In Taken, a ring of Albanian white slavers (Middle Eastern buyers) has the bad fortune to shanghai the virgin daughter of a retired American superspy — “I was a preventer,” he understates — on her first morning of vacation in Paris. There is no satisfaction in the quick-as-a-blink detective work that leads him to them, only satisfaction, for those who can take it, in watching him mow them down, a Weedwacker in a field of dandelions. (Too late to “prevent” the kidnapping, but not too late for the defiling.) Nor is there satisfaction in watching an eye-lifty Liam Neeson playing Steven Seagal. Nor in watching the native director, Pierre Morel, sell out his country on top of himself. Catharsis, you learn anew, can’t come out of crud. A hot shower afterwards would be your closest approximation.

The Pink Panther 2 commissions Steve Martin to carry the Inspector Clouseau torch into a sequel, thoroughly doused though the flame may be. (Kevin Kline got out while the getting was good, leaving the role of Clouseau’s superior to John Cleese, with unaltered British accent. And previous director Shawn Levy handed the bag to Harald Zwart.) The juggling of bottles from a teetering wine rack is the only flicker.

The Uninvited, an unwelcome remake of a Korean shocker, dispenses wicked-stepmother mechanics tricked up with pseudo-supernatural “visions” and a hopefully mind-blowing ending. Fuse-blowing, more likely. Elizabeth Banks, in case you’re counting, shows up in her fourth film in as many months. Direction is credited to “The Guard Brothers” (Charles and Thomas), stoutly defended against Coen-brother brilliance. With some people, two heads are no better than half a brain.

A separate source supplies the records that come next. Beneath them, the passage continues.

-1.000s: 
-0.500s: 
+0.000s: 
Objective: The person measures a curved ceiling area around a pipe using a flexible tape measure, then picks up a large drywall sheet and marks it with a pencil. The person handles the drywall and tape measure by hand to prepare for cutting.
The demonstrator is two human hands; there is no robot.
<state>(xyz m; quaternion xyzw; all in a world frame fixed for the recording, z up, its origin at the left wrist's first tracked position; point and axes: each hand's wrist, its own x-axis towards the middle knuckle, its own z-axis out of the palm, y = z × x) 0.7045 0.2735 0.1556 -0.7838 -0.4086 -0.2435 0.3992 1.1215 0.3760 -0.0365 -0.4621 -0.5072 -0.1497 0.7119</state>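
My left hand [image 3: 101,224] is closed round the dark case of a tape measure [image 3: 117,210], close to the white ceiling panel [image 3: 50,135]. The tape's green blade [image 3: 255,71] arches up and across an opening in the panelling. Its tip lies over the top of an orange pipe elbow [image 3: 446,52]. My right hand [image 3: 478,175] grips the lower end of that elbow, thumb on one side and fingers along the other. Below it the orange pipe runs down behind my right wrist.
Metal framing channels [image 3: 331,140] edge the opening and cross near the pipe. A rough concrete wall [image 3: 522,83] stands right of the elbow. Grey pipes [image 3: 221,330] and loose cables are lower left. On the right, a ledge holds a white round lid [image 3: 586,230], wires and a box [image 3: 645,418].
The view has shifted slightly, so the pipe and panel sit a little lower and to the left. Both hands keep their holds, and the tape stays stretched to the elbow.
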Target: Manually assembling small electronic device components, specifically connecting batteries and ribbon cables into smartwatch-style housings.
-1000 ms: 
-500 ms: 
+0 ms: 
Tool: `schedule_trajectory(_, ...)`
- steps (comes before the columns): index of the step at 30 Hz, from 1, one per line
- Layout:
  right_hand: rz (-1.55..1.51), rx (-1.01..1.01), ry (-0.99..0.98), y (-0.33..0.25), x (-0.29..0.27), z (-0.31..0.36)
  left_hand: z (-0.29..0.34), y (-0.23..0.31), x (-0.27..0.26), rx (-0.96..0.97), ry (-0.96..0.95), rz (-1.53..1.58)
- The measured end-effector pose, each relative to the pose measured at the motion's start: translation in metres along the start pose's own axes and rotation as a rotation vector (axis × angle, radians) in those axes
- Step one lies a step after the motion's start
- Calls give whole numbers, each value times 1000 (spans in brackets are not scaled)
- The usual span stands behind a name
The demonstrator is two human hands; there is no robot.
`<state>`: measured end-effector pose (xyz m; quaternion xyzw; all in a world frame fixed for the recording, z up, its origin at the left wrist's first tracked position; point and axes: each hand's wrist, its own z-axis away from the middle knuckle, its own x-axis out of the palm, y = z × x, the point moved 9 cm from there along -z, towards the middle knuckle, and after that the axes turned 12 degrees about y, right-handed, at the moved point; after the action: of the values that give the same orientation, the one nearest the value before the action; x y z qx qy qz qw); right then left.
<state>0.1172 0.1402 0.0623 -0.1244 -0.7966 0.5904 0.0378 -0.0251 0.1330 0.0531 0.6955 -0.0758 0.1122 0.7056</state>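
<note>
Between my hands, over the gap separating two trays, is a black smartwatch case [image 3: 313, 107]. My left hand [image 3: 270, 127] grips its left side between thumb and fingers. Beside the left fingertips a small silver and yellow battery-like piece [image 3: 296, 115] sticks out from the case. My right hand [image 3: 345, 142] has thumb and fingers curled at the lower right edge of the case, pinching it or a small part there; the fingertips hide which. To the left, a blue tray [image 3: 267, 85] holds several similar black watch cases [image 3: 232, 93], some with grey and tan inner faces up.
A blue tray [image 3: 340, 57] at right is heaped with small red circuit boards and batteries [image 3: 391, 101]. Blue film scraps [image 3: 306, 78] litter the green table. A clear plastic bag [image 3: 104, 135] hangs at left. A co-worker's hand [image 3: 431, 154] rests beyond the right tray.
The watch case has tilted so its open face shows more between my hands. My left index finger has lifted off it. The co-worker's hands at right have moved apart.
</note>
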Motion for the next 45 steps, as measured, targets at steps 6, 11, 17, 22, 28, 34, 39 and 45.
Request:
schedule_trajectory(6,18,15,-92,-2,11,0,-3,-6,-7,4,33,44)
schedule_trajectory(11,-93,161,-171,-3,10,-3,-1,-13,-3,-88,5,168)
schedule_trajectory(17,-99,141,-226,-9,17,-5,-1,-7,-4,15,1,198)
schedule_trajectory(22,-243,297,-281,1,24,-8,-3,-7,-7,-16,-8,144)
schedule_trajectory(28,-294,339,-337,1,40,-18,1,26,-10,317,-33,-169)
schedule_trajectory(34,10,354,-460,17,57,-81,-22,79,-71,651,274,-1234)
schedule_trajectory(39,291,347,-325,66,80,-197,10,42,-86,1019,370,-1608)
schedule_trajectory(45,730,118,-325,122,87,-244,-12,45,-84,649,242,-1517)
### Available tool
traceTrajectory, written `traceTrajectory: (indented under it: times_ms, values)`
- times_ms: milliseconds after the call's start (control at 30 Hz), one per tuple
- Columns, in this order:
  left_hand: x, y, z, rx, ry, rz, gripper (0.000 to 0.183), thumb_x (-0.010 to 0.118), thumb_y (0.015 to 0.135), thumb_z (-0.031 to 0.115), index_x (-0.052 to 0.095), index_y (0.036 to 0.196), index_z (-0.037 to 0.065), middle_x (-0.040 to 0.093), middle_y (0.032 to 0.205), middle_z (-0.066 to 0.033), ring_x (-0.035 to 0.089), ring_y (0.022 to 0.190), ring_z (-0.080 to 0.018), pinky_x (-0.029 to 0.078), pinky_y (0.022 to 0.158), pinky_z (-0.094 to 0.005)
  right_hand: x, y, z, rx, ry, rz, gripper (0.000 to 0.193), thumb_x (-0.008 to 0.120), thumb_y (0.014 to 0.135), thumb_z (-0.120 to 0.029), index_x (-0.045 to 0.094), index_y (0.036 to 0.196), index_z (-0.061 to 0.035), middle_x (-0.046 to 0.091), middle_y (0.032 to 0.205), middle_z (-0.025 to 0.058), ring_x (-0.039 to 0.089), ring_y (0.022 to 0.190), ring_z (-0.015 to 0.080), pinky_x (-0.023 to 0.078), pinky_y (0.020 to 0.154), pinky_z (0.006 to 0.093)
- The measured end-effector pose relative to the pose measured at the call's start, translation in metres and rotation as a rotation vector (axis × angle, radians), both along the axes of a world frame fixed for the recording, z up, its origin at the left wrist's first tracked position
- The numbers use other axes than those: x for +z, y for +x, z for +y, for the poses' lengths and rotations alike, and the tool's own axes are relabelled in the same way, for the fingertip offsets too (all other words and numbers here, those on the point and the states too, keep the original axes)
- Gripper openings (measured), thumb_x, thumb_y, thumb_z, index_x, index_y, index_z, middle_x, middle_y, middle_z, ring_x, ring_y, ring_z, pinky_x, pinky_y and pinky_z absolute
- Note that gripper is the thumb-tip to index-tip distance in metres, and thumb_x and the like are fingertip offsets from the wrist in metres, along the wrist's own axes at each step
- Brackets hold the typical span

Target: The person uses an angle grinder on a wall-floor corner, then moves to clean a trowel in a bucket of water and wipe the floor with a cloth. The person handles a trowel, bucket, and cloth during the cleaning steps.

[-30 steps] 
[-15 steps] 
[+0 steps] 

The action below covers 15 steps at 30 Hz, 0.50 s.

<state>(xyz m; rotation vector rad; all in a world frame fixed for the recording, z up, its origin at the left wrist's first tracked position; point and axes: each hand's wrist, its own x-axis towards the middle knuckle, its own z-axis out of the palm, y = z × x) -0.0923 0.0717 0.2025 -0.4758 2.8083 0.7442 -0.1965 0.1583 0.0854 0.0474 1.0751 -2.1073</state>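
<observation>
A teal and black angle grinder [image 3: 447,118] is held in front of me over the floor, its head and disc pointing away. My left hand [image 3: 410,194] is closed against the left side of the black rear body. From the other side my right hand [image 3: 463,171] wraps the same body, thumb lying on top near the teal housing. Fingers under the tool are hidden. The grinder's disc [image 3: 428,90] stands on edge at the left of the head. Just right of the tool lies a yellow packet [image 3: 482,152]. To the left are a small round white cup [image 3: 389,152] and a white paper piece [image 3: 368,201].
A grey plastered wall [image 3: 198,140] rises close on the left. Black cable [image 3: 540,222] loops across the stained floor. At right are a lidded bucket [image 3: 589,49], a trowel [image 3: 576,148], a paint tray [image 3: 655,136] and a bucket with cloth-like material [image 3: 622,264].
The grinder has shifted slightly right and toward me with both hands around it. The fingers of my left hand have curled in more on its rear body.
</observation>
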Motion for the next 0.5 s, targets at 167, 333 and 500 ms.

Funny what turns up at the art theater these days. On its merits, Olly Blackburn’s Donkey Punch, following François Truffaut’s elegant Wild Child at the Ken, amounts to hardly more than grindhouse fodder, cheaply and shoddily made, to do with three girls from Leeds on holiday in Mallorca, who hook up with four guys from home for a seafaring night of illicit drugs, rough sex, and accidental homicide that spirals into thinly motivated intentional homicide. One of the girls and one of the guys mark themselves as sentimental favorites by showing some misgivings from the get-go. Everyone else is treated as if they were asking for what they get. You have the feeling when watching it that it’s not so much meant to be a movie unto itself as an application for a bigger budget next time.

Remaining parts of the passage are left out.